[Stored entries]
*** Block opens ***

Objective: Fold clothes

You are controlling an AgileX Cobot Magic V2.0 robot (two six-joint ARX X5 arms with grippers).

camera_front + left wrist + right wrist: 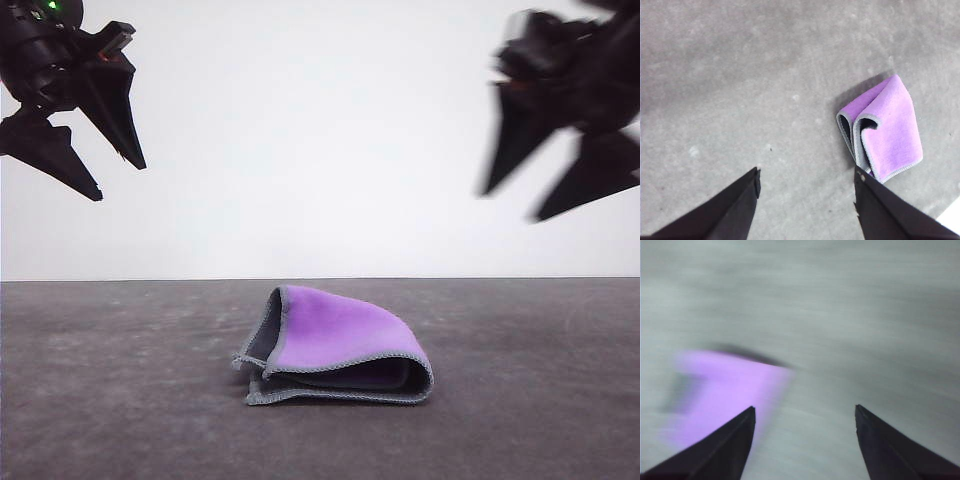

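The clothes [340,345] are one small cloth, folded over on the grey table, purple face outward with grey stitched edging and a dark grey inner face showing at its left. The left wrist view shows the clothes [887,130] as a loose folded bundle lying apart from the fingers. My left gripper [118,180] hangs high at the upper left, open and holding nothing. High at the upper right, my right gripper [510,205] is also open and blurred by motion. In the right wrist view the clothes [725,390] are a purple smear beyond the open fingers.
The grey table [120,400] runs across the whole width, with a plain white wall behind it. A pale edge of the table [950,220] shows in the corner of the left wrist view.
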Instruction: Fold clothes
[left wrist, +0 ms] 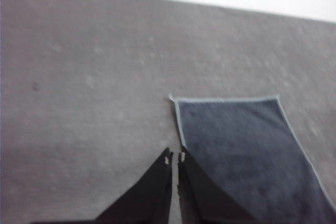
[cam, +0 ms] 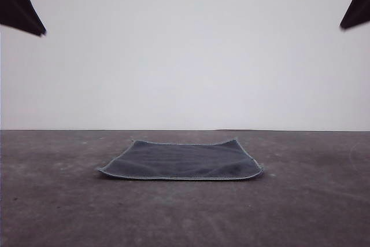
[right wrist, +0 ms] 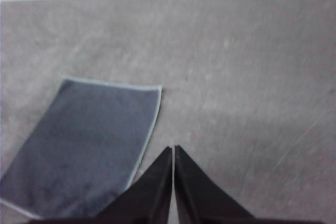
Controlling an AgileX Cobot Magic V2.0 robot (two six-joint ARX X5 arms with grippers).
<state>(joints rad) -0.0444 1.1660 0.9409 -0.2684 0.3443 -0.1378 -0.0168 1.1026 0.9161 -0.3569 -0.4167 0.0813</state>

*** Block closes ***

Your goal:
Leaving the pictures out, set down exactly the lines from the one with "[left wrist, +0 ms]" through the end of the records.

Exercise answer:
[left wrist, +0 ms] 
[cam, +0 ms] 
[right wrist, +0 ms] 
Controlling an AgileX Cobot Magic V2.0 robot (two six-joint ARX X5 arms with grippers).
<state>(joints rad) -0.0444 1.1660 0.9409 -0.2684 0.3443 -0.1378 -0.0168 1.1026 0.9161 -0.3569 -0.4167 0.0813</state>

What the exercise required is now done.